2018 / poetry / author

ROGER SIPPL

 

BETWEEN THE MANGROVES

There is often a reef between the clumps of mangroves,
maybe a few acres per island of trees with the roots
that begin latticing before entering the water.

Sometimes the shallow bottom between these patches is sand
with beds of sea grass. Sometimes there is coral.
Without the mangroves, the baby lobsters, goliath groupers,

and the endemic species have no place to grow up
with protection from the bigger reef fish.
The mangroves are the nursery, the only nursery.

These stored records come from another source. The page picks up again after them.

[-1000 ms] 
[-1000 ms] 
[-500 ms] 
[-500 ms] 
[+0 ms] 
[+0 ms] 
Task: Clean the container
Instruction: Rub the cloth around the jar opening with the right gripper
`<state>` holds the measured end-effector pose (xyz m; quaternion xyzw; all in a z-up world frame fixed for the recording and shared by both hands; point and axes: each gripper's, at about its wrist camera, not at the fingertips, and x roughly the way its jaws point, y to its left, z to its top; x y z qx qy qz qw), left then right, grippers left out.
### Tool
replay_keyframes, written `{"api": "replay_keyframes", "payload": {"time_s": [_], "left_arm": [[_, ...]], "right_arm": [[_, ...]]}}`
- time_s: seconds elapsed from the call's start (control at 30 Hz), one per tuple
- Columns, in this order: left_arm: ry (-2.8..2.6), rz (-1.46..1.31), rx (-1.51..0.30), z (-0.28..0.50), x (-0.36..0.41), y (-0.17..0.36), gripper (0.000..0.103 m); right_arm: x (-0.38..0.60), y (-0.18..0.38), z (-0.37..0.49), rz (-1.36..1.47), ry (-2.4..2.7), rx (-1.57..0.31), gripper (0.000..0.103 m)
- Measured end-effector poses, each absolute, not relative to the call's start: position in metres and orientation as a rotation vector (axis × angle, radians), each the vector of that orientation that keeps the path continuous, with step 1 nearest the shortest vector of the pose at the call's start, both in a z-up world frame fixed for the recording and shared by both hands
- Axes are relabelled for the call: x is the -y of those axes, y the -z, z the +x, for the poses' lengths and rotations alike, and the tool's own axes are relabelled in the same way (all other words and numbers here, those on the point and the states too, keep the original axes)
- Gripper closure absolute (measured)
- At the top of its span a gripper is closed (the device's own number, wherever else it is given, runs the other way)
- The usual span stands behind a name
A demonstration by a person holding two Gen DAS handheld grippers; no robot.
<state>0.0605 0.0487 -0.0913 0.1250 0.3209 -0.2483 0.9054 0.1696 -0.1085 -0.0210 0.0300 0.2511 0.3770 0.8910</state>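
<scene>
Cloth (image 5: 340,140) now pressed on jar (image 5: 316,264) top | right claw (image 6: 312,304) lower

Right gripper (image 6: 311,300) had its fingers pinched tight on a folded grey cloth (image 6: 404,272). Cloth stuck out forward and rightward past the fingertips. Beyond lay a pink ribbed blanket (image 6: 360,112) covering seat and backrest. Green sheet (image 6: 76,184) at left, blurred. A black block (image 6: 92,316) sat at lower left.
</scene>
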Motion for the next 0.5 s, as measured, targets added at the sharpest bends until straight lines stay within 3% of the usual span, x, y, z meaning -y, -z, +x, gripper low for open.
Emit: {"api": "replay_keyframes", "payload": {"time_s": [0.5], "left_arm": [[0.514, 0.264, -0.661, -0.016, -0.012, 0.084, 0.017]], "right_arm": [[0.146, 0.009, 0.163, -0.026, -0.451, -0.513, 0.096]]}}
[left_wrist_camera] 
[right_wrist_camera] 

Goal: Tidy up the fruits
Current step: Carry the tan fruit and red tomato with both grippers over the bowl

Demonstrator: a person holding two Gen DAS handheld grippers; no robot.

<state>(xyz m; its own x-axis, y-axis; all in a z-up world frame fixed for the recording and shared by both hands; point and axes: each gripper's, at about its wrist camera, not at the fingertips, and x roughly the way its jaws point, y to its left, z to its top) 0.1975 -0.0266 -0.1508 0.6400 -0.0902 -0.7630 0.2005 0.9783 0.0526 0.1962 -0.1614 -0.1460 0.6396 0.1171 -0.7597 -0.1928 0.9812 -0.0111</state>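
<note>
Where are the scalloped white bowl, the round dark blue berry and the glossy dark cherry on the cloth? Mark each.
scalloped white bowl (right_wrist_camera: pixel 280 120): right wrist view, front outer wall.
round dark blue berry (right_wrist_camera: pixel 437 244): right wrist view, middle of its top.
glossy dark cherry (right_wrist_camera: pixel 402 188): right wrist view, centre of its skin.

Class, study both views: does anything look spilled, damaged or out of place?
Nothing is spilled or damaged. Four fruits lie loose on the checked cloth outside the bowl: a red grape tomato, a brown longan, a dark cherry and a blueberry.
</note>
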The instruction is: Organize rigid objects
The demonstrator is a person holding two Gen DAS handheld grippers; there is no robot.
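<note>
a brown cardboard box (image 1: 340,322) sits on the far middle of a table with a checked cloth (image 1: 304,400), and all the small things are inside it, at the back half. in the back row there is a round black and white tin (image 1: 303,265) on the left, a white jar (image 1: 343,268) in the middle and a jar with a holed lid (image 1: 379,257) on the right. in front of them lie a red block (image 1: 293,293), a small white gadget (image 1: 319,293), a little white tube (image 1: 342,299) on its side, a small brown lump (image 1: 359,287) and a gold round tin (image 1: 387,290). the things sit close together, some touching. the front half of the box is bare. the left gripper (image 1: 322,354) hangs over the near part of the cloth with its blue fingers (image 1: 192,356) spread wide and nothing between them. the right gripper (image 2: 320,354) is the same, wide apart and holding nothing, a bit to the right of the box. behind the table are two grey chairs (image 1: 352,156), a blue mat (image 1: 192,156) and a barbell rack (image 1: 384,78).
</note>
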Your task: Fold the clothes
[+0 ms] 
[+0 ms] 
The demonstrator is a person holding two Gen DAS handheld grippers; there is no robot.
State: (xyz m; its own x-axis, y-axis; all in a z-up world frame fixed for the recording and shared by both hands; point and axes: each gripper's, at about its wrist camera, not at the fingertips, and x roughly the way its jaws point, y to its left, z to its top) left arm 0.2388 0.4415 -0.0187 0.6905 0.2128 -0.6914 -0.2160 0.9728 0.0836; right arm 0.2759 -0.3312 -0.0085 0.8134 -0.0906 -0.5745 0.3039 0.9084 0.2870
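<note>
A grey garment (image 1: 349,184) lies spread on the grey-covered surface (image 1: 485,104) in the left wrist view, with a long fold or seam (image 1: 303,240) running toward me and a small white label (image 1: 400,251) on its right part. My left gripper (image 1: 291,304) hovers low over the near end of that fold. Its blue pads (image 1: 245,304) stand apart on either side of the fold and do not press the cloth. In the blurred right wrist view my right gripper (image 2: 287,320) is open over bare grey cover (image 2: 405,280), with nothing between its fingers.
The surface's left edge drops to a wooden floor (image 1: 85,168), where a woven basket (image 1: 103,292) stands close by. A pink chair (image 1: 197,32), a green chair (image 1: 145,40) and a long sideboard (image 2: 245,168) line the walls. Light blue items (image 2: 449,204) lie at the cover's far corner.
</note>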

The endemic species happen because the island itself
is an ecosystem, and the shallows just around its terrestrial edges
are private. The suction of the island keeps the organisms

mixing their gene pools close to home,
creating the Cuban golden basslet, one-inch long,
yellow with a splash of purple and black,

and keeps the majority of Cubans still hoping that
the Muse of Socialism is beautiful, with the flowing hair
they see in the history books of Greece and Rome,

and she is not the hollow and stern stepmother
living with them.


PRISON WALLS 

There are no walls around the prisons
because they are not prisons for criminals
but housing for citizens
of Cuba.

The soviet-era block style architecture,
multi-family cubes of eight
units per floor and eight stories tall,
trap the men, women and children

offering minimal food on the local store shelves,
even when the forty dollars a month
per worker, and the ration coupons, are available to buy it.
There are not many overweight Cubans.

But the people are happy. The ones who
still hear the muse or just have not escaped
during one of the releases
to reduce the pressure.

Although there is no incentive to work
the people are not lazy. Although there are
few visas to Mexico for shopping, they don’t seem
to be angry. But neither are they content.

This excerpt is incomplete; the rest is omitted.